Gohmert’s crime? Shuler and his gang, the fiscally conservative Blue Dog Democrats, say the Texas Republican pulled off a high-stakes heist.
Late Wednesday night, Gohmert was heading to the House floor to come to the aid of Rep. Tom Price (R-Ga.) as he discussed holding down federal spending. Gohmert, whose office is on the fifth floor of the Cannon House Office Building, passed the door to Shuler’s office, located on the same floor, and apparently decided to make off with the sign perched on an easel outside the office, which was closed for the night.

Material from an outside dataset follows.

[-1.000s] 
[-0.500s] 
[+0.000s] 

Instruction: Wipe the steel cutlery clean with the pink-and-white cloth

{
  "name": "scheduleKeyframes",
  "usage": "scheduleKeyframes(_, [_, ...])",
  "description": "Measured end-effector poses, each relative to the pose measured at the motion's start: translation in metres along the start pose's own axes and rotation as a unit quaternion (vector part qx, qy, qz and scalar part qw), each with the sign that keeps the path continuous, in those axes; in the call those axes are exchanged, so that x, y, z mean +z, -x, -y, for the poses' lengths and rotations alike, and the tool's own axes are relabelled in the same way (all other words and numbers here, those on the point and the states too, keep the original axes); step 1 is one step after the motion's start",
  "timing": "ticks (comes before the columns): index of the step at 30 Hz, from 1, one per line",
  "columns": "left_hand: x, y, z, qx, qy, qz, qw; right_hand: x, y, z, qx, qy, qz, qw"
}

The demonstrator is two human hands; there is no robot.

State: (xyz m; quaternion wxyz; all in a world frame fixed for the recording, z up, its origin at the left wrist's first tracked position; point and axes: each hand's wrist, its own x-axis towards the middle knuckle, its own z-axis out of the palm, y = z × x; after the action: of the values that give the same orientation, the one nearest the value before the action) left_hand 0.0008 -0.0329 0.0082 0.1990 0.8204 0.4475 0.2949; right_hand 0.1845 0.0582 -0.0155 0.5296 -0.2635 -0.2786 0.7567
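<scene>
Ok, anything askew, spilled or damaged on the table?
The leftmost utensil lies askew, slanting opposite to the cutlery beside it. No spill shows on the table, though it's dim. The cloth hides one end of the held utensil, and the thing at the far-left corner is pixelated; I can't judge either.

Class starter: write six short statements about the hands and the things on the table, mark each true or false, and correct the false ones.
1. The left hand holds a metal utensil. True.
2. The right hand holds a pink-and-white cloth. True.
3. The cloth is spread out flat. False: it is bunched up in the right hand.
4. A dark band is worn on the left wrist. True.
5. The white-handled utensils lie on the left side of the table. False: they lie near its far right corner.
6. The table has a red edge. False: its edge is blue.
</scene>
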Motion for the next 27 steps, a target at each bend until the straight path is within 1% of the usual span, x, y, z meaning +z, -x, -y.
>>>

The sign is one that all Blue Dogs post outside their offices; it changes daily and denotes the federal deficit as well as the average American’s individual share thereof. Gohmert pinched the sign and then went down to the floor to rail about spending, taking a few jabs at the Democratic majority, of course, and using the purloined poster as a prop. “Frankly, I want one of these signs,” he said. “I may have to change the name to the Blue Hound Dog Coalition or something.”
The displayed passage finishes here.